We have seen this before as several speakers have already said. So, I’ll just take the example of the West Africa Ebola epidemic, where more than 3.6 billion dollars was spent on the response and the economic impact is estimated at about 54 billion dollars.
These examples highlight that health and the economy are inextricably linked as has already been eloquently illustrated and health is a pre-requisite to economic growth.
Health is a transformative area where the African Development Bank’s investments can spur sustainable economic development and social progress, and concretely fight poverty and as WHO, I’d just like to add our voice in welcoming and encouraging this engagement and indicating that we will commit ourselves to working closely in partnership as we play our complementary role of advising governments, partners and stakeholders on policies, on evidence-based norms, support the building of capacity, which has very much been referred to in the previous session and evaluating to demonstrate that investments are delivering tangible results or not.

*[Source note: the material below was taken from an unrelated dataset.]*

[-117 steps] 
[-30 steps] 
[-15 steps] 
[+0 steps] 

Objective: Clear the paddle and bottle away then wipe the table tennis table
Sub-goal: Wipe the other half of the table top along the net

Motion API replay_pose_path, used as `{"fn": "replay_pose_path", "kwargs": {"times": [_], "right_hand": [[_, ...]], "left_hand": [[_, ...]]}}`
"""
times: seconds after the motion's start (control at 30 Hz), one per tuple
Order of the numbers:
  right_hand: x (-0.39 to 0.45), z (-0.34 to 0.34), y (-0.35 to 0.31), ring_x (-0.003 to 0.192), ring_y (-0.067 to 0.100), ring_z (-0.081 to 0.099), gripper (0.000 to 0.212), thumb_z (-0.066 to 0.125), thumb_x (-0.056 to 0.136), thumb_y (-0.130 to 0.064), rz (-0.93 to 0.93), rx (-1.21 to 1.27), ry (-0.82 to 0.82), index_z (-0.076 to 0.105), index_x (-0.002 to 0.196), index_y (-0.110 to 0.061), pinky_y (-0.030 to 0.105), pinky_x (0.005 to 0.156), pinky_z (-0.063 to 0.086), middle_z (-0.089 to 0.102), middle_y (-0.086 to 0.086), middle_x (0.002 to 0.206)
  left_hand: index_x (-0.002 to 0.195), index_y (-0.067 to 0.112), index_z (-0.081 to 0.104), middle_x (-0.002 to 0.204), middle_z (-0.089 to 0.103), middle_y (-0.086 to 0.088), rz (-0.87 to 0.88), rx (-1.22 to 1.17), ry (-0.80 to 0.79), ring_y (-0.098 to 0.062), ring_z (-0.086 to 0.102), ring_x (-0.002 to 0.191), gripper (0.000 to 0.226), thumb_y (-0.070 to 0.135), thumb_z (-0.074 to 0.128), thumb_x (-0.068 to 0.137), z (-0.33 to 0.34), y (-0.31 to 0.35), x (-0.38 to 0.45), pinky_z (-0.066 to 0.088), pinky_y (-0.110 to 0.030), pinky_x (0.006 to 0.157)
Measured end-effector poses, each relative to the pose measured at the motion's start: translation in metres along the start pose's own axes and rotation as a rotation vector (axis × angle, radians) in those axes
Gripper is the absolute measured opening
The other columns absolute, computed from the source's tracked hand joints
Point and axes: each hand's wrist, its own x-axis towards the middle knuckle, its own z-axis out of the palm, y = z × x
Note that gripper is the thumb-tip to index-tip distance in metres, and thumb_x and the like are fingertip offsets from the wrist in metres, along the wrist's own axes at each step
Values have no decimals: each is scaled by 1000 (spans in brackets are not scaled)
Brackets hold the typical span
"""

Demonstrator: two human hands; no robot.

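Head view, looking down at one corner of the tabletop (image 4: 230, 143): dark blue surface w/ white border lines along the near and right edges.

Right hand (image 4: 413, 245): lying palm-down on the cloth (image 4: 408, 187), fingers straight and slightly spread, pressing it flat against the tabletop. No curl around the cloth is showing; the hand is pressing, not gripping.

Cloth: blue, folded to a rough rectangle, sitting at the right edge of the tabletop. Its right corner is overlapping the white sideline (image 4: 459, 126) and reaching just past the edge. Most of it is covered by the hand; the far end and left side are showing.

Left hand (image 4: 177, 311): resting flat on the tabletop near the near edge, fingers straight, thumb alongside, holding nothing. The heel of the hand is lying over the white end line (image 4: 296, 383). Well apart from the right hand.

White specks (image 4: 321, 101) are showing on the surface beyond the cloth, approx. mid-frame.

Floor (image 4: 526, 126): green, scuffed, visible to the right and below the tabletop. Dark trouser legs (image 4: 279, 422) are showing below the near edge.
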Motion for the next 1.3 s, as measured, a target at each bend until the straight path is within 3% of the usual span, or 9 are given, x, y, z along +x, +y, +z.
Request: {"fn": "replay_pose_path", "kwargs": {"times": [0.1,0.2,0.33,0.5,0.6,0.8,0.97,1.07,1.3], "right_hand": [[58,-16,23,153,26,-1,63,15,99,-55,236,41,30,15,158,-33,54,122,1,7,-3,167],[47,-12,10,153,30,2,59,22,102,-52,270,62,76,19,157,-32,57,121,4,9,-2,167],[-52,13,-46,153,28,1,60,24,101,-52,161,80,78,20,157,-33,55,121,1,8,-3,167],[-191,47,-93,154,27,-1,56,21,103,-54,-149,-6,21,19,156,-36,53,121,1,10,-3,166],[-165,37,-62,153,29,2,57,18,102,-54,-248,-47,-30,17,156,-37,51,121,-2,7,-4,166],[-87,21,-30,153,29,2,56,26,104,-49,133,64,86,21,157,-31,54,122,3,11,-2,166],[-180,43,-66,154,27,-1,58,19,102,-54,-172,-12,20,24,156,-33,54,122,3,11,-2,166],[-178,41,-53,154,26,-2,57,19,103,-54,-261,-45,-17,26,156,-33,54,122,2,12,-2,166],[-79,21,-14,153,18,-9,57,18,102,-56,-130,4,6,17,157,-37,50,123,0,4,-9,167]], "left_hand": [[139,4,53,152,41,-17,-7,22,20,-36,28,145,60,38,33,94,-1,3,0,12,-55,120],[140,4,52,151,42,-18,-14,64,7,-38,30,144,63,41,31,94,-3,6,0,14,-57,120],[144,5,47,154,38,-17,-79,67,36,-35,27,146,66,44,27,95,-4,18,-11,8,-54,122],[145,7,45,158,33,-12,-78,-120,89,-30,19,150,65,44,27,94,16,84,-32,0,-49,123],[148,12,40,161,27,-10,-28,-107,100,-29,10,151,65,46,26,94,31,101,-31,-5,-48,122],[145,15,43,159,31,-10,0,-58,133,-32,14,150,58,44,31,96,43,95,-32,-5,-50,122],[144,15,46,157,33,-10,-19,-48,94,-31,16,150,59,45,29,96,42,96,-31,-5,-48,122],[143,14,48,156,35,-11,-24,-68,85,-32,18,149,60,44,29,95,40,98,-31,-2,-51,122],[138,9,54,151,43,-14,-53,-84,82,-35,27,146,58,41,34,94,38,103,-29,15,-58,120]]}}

It is possible to prevent or mitigate the impacts of health emergencies on lives, livelihoods and economies. African governments have recognized this and increasingly are adopting policies linking improving their health systems as a path to Universal Health Coverage with developing the resilience that is so important. The key is to deal with the vulnerabilities of health-care systems in African countries.
This includes addressing weak governance, policy-making and prioritization, these have already been emphasized and also addressing the increasing fragmentation. I’d like to confess that as an international community we are partly responsible for the fragmentation of the health systems in Africa. We are starting to work to stop it.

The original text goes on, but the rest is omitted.